Developers are accountable for creating any aspect of a usable Increment each Sprint. They plan Sprint work, adapt the Sprint Backlog, and own quality practices needed to create done work.

Is the Scrum Master the team manager?

No. The Scrum Master is not the team boss or task assigner. The Scrum Master coaches and supports Scrum effectiveness while Developers self-manage how work gets done.

Can the Product Owner and Scrum Master be the same person?

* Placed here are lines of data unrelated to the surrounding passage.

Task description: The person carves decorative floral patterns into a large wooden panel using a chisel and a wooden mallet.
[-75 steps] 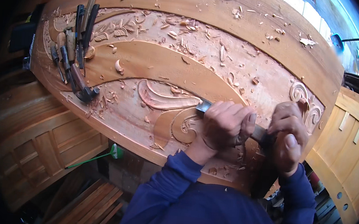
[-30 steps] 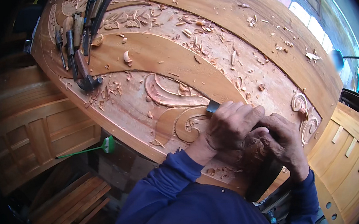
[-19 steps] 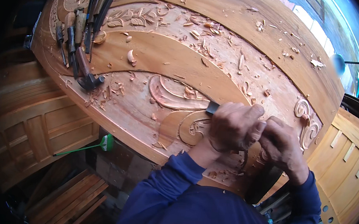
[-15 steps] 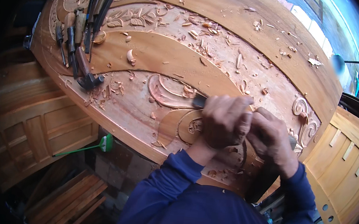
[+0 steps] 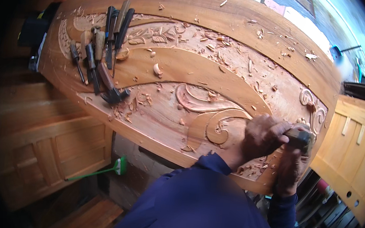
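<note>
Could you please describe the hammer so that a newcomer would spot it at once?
Find the big carved panel, then the tools bunched at its left end. The hammer lies lowest among them; its chunky dark crosswise head distinguishes it from its slim neighbours.

A broad carved wooden panel (image 5: pixel 209 7) carries everything, its scrollwork (image 5: pixel 318 115) raised toward three o'clock. At ten o'clock lie wood-handled and dark-handled carving tools (image 5: pixel 111 29), bunched together; a hammer (image 5: pixel 115 96) rests at nine. Shavings (image 5: pixel 157 70) (some tightly curled) litter the surface, with a pale flake (image 5: pixel 311 57) at two.
</note>
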A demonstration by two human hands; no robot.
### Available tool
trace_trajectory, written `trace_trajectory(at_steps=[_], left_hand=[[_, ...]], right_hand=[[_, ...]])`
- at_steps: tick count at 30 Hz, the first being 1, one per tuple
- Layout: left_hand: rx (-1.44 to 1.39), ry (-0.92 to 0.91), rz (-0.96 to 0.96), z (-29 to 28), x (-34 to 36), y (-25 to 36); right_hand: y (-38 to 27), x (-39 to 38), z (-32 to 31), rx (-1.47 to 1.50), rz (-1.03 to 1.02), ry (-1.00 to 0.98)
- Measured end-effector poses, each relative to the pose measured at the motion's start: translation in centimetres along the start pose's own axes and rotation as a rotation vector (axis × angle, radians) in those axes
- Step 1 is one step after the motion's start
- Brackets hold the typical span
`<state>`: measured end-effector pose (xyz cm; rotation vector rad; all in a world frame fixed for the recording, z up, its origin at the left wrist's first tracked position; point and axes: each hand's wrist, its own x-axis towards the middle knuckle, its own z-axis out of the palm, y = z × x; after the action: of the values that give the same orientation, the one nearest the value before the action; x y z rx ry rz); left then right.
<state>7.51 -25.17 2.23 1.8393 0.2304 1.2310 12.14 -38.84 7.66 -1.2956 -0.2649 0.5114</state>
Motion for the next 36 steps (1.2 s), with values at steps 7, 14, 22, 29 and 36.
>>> trace_trajectory(at_steps=[7,14,22,29,36], left_hand=[[-0.217,-0.419,-0.038,-6.7,0.2,2.0],[0.906,-0.939,0.182,-23.7,3.7,-6.1],[0.460,-0.767,0.043,-20.6,12.3,-9.8],[-0.558,-1.175,-0.464,-6.7,17.1,-14.4],[-1.031,-1.499,-0.687,1.5,15.2,-14.1]], right_hand=[[-1.1,-1.3,3.1,0.148,-0.222,0.355],[-0.4,-1.7,9.0,0.128,-0.163,0.481],[6.6,4.5,10.2,0.583,-0.294,0.606],[8.5,9.4,10.8,0.469,-0.454,0.925],[8.2,9.8,10.4,0.249,-0.625,1.252]])
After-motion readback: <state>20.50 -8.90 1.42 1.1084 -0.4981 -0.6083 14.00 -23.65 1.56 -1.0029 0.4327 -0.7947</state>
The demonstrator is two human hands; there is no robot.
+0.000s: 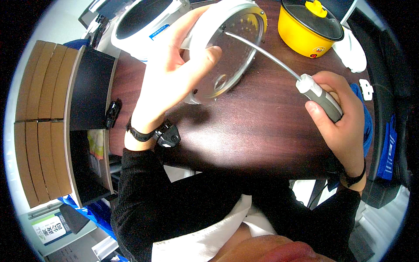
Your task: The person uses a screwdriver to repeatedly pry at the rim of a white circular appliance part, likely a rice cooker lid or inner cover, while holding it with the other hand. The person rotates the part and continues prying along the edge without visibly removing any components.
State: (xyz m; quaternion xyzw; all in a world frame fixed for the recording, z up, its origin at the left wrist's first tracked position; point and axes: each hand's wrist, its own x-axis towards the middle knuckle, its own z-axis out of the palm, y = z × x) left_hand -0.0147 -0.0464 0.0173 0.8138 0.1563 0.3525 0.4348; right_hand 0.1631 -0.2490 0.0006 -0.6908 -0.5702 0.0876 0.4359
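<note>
My left hand (172, 74) grips a round lid (214, 74) by its white rim, holding it tilted on edge, with its shiny see-through inner face turned to the right. My right hand (334, 109) is closed around the grey handle of a screwdriver (275, 58). The long metal shaft reaches left to a small dark fitting near the upper part of the lid's face; whether the tip touches it I cannot tell exactly. Behind my left hand sits a white round appliance body (131, 30) with a dark interior.
A yellow pot (297, 32) with a dark lid stands at the back right, beside a white object (351, 54). Brown cartons (41, 157) and a dark shelf (87, 87) border the wooden table (244, 139) on the left, where a small black item (112, 113) lies.
</note>
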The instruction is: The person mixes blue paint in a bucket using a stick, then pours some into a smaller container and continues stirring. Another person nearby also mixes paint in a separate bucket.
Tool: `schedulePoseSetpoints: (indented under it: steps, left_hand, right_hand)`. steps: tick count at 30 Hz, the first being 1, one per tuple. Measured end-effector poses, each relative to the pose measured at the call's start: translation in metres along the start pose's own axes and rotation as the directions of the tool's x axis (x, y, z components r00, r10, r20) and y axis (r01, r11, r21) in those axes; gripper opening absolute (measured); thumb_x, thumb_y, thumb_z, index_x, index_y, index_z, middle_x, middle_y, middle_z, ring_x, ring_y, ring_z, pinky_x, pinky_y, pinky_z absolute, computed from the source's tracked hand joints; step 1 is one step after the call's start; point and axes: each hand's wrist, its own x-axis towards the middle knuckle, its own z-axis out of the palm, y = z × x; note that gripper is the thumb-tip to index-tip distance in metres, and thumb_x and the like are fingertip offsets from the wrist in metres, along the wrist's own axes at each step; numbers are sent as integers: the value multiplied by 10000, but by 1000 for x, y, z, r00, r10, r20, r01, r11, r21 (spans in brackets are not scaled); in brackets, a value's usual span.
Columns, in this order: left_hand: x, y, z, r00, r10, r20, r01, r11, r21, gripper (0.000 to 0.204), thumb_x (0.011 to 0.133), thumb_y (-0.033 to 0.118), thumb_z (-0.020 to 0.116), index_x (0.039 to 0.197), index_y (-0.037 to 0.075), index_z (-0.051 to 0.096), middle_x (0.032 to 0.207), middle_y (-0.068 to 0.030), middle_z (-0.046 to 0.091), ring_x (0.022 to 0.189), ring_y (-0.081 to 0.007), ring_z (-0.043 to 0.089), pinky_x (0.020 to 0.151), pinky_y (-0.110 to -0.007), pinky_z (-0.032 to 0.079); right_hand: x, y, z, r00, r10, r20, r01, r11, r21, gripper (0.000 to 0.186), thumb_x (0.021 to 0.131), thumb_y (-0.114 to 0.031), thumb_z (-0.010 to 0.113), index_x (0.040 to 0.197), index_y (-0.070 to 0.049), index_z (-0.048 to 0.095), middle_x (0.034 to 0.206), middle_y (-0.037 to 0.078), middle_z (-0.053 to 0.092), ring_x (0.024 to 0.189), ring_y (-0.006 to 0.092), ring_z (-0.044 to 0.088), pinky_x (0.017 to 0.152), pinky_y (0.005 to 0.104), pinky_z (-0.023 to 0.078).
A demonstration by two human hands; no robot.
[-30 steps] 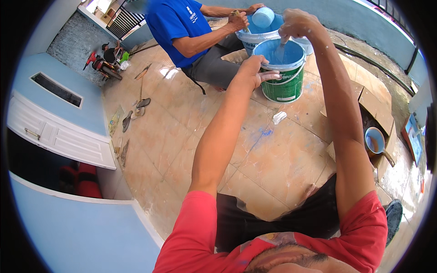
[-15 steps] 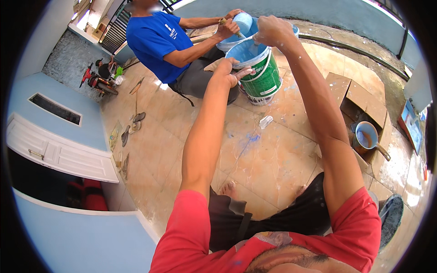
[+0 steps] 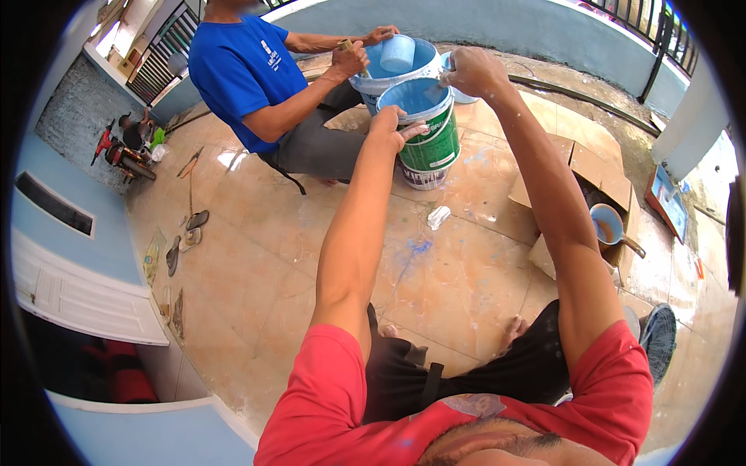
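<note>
In front of me stands a green and white paint bucket (image 3: 437, 149), its inside coated light blue. My left hand (image 3: 398, 130) is closed on its near left rim, thumb over the edge and fingers against the outer wall. My right hand (image 3: 475, 72) is closed at the far right rim, and something pale shows below its fingers; I cannot make out what it holds. Touching or just behind the green bucket is a larger bucket (image 3: 423, 58) with blue inside. Over it, a co-worker in a blue shirt (image 3: 247, 78) holds a light blue cup-like container (image 3: 398, 53) and a wooden-handled tool (image 3: 346, 48).
To my right lie an open cardboard box (image 3: 598, 167) and a light blue dipper (image 3: 606, 224). A dark round basin (image 3: 659, 342) is beside my right leg. A white scrap (image 3: 438, 217) lies on the paint-spotted tiles. Sandals (image 3: 197, 220) and a motorbike (image 3: 124, 155) are at left.
The whole view has shifted, so the surroundings sit farther left. My right hand has come lower beside the bucket's rim. The co-worker's container has gone from tilted to more upright.
</note>
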Motion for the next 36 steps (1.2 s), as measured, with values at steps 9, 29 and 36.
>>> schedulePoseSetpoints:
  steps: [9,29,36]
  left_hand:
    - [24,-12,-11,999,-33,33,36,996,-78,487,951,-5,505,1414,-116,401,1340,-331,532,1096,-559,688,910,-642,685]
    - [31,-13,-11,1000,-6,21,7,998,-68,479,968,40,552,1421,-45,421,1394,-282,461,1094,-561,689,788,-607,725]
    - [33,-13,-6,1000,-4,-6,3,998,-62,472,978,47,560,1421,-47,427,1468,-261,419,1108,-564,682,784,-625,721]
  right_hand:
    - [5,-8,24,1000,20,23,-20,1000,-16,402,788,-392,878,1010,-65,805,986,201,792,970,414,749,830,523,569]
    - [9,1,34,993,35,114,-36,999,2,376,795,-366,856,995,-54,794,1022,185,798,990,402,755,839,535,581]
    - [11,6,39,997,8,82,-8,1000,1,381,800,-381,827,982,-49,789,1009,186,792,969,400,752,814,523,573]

It is possible in some organizations, but it often creates tension because product value accountability and Scrum coaching accountability require different focus and behaviors.

Next step

If you want a tighter review of Scrum role boundaries before the exam, use the CSM PDF guide. If you want live practice with realistic role scenarios, SimpuTech's CSM AI tutor can quiz you on Product Owner, Scrum Master, and Developer situations and explain which accountability should act first.

Final thought

Scrum role clarity is not bureaucracy. It is decision speed. When the team knows who owns value, who owns Scrum effectiveness, and who owns creating the Increment, less work gets lost in confusion. The Product Owner, Scrum Master, and Developers succeed together when their accountabilities are clear and connected.